More to the point, was she going to let Jacques affect every relationship she went into? That would be giving him more relevance than he deserved.
Now, if she could only resolve Kurt’s reservations so easily. To do that, she would have to know what these reservations were; so far he hadn’t actually come straight out and told her. He had been up front with her when he acknowledged attraction zinging between them as if they were hot-wired together. It was the assurance that he wouldn’t act on it that had begun to rub on her nerves.
She took a quick glance through the steam. Kurt was rebuilding the fire with the last of the juniper branches. The swinging lamp turned his crouched figure into a bright image one moment and a blurred one the next. Is that how she wanted to go through her time in this world, with only a blur
red memory of Kurt? Or did she prefer the full Technicolor one?
The prediction he had received from the weather bureau was turning out to be a good one, Kurt thought. The wind had begun to die down.

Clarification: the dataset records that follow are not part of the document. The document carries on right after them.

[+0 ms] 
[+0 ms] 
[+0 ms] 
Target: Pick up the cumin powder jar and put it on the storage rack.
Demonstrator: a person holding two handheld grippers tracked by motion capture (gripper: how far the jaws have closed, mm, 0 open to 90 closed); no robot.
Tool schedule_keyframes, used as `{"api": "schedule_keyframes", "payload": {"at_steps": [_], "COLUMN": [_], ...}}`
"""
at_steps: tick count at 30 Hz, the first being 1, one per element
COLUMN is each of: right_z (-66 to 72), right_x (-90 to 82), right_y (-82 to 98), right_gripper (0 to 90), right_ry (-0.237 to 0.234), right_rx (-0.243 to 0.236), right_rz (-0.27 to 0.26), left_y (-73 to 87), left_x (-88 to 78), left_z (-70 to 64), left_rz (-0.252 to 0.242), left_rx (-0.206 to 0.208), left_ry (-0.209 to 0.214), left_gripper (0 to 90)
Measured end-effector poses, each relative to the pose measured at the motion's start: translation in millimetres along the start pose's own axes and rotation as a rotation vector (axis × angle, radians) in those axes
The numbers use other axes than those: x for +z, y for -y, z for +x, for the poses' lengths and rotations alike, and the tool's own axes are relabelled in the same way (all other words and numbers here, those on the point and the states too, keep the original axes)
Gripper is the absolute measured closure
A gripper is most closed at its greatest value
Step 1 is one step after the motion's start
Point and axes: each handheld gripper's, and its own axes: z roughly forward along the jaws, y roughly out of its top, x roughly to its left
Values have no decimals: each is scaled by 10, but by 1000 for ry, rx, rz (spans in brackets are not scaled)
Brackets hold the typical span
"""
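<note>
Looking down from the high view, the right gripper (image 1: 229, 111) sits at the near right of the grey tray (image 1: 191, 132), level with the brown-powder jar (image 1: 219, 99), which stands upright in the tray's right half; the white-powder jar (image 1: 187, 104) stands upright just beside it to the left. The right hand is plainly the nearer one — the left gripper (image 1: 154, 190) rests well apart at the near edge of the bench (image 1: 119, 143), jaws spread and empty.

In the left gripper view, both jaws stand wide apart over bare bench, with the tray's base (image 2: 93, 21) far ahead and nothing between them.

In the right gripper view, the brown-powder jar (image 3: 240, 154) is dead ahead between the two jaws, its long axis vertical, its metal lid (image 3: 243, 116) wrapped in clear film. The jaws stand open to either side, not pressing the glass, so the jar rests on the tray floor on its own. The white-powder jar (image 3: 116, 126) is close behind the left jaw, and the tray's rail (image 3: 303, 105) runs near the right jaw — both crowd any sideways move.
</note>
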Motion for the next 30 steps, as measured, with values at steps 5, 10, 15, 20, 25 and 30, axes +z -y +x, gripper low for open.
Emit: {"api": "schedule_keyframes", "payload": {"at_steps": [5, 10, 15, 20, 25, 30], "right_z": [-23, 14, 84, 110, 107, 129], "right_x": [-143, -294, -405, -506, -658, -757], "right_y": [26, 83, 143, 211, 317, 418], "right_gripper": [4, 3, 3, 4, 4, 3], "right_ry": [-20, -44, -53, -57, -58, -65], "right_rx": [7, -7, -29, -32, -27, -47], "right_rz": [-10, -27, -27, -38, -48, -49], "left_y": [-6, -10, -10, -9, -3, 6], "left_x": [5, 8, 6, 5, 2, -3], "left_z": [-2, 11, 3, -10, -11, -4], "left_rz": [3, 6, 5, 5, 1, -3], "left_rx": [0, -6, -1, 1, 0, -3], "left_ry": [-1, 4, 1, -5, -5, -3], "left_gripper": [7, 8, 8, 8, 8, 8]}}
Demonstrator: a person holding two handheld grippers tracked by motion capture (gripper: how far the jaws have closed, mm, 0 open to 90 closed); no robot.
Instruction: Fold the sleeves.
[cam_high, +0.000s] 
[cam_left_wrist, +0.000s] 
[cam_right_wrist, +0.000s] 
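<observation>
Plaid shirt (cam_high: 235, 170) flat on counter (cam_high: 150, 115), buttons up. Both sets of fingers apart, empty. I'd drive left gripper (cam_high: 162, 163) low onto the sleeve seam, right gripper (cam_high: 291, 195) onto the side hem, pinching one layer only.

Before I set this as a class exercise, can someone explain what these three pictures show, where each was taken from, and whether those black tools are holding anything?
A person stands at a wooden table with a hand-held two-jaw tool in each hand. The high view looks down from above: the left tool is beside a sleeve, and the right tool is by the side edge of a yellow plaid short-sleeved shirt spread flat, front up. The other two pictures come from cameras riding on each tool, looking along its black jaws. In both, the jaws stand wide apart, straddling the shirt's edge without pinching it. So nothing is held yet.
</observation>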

Though he always checked the forecast, he didn’t always trust them. Mainly because of what had happened to friends in New Zealand. They had set off to walk a ridge with an assurance of bright weather. But when the cold clear air flowing from the Antarctic crashed into warm moist winds from the Pacific Ocean, the unpredictable happened. Within fifteen minutes they were in the middle of a weather bomb. Less than an hour later they had almost died from hypothermia.
Thump. The toe of Chelsea’s boot kicked his. Kurt grabbed the plate balanced on his knee and looked up and lost his bet with himself that he could spend the rest of the evening thinking of anything but Chelsea. “What?”
“Something dreadful just occurred to me.”
“You came to Nepal and left the iron switched on?”
“No, silly. I don’t do things like that. I wanted to tell you I’ve actually enjoyed my dinner.”
Kurt looked at the few forkfuls left on his plate and at Chelsea’s empty one. “They do say hunger is the best seasoning you can get for a meal, and we haven’t exactly been digging in to the supplies,” he said, then quickly finished eating before the rest of his food got cold.
“We didn’t have a lot to begin with, but since it looks like we’re going to be out of here tomorrow, I’ve decided to allow myself a chocolate bar,” Chelsea announced.
“Women and chocolate. I never met one who didn’t love it.” He got to his feet and held out his hand for her plate. Cleaning up would give him something to do that would keep him out of mischief, out of Chelsea.
She tilted her head up and to one side, her eyes wide, bright and luminous in the gaslight. She licked her unpainted lips, which added a soft sleek glow to their fullness. Her eyelashes fluttered, shading her cheek. “Didn’t you know that some of us think it’s better than sex?”